Someone mentioned private bittorrent trackers as a remedy to the free-rider problem. The way they work is that a downloader has to upload as well as download, in some ratio determined by the tracker site’s owner.(1) At the beginning, a new downloader is allowed some small amount of download “for free” but after that he earns downloading volume according to how much uploading he has accumulated. This is all tracked by the fact that each torrent file (the small *.torrent table of IP’s of full and partial seeders of the content) is encrypted and is decrypted by the client only with a key negotiated at the time the torrent file is downloaded from the tracker site. Being a private site means that each client has a persistent identity (i.e., pseudonymity, although weak in the sense that it is linked to your IP, of course). This is all handled by the tracker site.

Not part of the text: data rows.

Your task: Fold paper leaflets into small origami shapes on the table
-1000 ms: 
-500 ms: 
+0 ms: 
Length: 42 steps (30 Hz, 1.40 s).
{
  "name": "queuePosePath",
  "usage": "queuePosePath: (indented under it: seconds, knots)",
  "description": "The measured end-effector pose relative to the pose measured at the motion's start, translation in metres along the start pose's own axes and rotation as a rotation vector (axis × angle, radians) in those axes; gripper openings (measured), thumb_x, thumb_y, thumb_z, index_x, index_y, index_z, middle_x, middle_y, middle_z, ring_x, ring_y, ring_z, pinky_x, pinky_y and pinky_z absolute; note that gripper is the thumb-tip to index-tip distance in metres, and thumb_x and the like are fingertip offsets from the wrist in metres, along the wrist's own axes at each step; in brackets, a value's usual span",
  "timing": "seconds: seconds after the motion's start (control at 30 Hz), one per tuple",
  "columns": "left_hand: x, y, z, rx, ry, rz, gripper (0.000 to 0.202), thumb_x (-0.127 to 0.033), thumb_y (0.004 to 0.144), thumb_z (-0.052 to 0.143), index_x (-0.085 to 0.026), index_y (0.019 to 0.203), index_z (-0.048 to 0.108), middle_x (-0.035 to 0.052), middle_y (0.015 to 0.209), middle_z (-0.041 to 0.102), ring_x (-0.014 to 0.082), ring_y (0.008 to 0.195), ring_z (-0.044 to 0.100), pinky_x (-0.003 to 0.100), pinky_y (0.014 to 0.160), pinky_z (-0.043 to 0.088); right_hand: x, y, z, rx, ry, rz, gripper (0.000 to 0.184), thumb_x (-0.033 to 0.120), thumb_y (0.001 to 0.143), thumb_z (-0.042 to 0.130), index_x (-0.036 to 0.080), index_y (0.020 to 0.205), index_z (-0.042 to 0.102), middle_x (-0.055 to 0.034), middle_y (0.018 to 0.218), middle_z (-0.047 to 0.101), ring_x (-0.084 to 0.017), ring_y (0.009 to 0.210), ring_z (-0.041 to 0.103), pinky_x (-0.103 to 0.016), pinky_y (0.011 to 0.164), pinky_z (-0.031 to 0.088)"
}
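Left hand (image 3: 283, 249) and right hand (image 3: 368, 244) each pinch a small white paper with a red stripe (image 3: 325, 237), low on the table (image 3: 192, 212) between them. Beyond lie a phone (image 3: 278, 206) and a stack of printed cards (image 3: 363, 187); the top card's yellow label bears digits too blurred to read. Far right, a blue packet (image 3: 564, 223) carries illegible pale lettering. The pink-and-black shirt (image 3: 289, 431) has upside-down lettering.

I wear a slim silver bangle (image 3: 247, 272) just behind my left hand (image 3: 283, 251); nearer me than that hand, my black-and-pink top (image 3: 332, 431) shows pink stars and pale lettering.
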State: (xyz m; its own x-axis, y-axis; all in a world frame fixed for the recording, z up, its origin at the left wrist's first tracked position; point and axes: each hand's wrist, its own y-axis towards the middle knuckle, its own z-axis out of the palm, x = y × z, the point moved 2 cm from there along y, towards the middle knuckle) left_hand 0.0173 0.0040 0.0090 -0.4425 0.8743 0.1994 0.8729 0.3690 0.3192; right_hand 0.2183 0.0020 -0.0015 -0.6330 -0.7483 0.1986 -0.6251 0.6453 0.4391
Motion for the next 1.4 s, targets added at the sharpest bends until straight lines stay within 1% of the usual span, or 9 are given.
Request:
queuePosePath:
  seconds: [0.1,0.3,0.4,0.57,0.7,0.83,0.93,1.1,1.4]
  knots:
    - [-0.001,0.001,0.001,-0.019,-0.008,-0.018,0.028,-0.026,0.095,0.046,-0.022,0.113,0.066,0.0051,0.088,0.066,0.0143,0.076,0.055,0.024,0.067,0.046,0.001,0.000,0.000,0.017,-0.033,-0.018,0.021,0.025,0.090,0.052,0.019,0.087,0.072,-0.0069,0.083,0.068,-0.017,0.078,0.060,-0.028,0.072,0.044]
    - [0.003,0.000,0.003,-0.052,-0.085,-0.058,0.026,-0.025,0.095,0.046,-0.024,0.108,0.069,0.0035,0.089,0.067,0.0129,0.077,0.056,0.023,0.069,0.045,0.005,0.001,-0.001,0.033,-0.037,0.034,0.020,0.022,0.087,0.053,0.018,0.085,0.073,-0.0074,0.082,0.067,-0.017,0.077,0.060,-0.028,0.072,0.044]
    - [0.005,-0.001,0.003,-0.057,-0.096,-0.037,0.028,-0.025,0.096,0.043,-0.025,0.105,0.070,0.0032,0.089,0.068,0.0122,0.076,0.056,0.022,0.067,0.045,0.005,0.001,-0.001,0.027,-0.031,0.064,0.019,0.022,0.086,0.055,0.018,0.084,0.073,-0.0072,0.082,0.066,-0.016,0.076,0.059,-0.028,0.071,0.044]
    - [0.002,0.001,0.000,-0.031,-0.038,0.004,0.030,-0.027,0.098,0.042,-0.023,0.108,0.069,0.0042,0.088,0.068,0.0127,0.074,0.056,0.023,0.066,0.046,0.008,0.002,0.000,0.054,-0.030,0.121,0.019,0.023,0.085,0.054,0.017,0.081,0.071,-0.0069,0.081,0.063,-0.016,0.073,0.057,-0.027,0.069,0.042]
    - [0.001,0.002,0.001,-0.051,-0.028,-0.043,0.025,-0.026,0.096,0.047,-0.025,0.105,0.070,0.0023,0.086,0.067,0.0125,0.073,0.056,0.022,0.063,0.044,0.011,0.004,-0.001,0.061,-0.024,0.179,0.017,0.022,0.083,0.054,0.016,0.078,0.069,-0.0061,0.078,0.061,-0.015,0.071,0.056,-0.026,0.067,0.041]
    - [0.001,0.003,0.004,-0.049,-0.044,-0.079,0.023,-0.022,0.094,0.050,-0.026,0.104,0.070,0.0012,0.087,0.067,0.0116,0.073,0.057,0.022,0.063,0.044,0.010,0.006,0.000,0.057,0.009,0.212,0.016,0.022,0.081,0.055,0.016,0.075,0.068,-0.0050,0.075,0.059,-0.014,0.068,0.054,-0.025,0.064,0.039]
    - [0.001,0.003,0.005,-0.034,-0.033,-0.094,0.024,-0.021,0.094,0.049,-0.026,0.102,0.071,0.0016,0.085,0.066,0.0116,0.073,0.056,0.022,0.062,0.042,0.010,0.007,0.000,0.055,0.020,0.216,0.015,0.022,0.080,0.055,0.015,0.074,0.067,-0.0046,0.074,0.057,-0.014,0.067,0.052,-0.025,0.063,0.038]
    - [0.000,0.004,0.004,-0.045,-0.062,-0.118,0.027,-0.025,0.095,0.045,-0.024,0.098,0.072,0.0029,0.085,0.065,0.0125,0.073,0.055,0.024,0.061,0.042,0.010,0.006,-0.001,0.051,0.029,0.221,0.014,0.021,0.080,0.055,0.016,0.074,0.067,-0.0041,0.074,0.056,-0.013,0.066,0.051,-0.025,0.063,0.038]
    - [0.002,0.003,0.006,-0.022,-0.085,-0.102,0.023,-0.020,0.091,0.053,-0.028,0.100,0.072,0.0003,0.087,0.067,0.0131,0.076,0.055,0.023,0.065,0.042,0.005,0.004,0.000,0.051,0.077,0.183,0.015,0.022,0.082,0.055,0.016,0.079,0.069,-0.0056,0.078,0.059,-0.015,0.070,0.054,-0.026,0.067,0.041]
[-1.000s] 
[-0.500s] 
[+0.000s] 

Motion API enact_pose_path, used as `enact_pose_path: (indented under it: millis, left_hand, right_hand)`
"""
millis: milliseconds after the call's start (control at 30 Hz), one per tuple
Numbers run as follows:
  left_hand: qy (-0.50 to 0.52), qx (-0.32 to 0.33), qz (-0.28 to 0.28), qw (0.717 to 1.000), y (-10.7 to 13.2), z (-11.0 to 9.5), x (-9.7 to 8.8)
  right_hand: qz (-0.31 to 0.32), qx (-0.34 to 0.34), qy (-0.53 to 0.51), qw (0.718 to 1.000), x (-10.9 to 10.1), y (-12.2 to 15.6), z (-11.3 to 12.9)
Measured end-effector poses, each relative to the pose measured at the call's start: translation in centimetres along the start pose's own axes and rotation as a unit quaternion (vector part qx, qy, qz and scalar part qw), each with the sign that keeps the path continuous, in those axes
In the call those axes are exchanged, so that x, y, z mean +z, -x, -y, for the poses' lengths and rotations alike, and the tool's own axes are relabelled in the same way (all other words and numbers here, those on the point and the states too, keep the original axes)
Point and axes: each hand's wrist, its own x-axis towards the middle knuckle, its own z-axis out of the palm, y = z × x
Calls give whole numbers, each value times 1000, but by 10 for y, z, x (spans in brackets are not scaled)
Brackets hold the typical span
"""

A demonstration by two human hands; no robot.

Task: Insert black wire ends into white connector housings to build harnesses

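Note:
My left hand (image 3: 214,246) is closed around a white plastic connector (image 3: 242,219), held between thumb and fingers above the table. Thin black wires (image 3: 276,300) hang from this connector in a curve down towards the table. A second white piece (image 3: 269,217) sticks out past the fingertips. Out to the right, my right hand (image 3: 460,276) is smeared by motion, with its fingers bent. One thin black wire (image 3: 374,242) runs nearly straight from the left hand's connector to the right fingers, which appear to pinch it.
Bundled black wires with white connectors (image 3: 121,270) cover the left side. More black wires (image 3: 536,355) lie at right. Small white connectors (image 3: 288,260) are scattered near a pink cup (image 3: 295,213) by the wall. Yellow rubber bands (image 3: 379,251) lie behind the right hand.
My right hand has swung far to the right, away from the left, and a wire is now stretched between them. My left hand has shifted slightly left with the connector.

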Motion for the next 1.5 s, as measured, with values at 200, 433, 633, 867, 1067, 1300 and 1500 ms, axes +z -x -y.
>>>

So the bittorrent clients of private tracking sites are indeed paying their way, and then some, by reseeding the files that they download, and the system works well in the examples I’ve seen, except when the authorities shut the tracker site down, or someone traces IPs and threatens to sue seeders (and thereby extorts some cash out of them).

No-one pays money to the trackers (their business model is paid advertising) but they pay by reseeding (hosting content) which is no burden to people who already have a computer and internet connection.

I’m sure there’s something for SAFEists to learn from that incentive structure, and it solves the problem described by the OP.

(1) Note that tracker sites don’t host content (i.e., files that downloaders want), but just the tiny torrent files.